→ **EXERCISE REQUIREMENTS**
The lines you need are those holding the word "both"; pull them from the material.

>>>

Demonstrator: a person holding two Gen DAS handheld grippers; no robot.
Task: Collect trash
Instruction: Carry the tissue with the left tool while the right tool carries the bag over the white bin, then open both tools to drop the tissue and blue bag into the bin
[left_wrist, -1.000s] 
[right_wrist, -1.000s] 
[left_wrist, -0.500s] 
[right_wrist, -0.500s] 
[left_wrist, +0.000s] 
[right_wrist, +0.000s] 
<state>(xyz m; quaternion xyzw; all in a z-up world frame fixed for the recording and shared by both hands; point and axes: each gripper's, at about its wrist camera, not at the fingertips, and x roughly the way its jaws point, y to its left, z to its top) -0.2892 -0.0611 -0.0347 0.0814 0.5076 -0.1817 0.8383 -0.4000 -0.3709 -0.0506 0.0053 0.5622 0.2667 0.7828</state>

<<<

→ **RESULT OF THE TASK**
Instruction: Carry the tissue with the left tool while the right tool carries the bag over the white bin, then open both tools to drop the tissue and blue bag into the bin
<state>(xyz m; quaternion xyzw; all in a z-up world frame fixed for the recording and shared by both hands; point and axes: each gripper's, at about its wrist camera, not at the fingertips, and x roughly the way its jaws point, y to its left, z to its top) -0.2892 -0.0611 -0.0347 0.0814 0.5076 -0.1817 0.8383 -0.4000 -0.3709 -0.0506 0.0053 0.5622 0.2667 0.7828</state>

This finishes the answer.